7. Use short simple sentences to convey your questions.
As I said above, you will be dealing with a person whose mental capabilities are greatly diminished. By remembering that their level of understanding is now child like as well as their inability to retain information, it's important to keep your questions as short and simple as possible. Keep in mind that lengthy explanations will be forgotten so try to utilize questions that can be termed in only 5 to 7 words.
8. Ask only one question at a time and allow plenty of time for them to respond.
The normal response time to answering questions is usually very short, unless it is being answered by a person with Alz.
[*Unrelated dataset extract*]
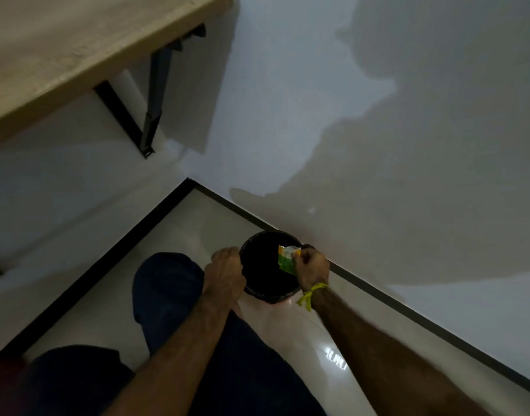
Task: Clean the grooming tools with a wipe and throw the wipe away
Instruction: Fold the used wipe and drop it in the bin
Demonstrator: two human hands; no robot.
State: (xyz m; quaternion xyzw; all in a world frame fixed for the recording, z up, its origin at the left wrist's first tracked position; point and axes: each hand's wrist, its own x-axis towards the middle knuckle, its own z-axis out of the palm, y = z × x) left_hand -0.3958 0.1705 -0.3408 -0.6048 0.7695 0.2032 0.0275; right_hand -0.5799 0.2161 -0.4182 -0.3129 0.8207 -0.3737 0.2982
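Right hand (312, 265) pinches green/white wipe packet (288, 259) over black bin (269, 295) by wall, left hand (226, 273) gripping bin rim; best let go w/ packet well inside mouth.

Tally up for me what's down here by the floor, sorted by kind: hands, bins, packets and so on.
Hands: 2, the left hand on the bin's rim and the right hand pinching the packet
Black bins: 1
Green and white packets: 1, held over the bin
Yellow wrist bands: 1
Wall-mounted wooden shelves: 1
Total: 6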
You see the process of answering a question is extremely difficult for an Alz. victim. The system in the brain mechanism does not work like ours. Many times, a person may not answer the question for several minutes...possibly even longer, depending on the brain damage. However as I mentioned above, this is another reason eye contact is so vital. It will tell you if the person has 'received' the question. If not be prepared to ask it over and over again, repeating it in the same voice, using the same words, and allowing a lot of time to let them absorb what you are saying.
9. Never assume the person understands the situation that is going on.
Most people would not think to include this hint, but in actuality it is one of the most important. You see people who have Alz. disease are great impostors. They don't look sick nor in the early stages do they even act that sick, but behind the scenes it is a different story. A very astute Alz. victim is very good at giving general innoxious answers. They can easily fool a person into believing they are very much aware of what is going on. But if the truth be told, the brain damage prevents them from really grasping the severity of situations. All to often, to the casual observer, and Alz. person can easily slip into a pattern of giving clichés answers and every indication of awareness. So listen closely to what the person is saying. You will realize that over time, the person is replying to you in very broad, general answers. If you have doubts wait a while and re-ask the question again.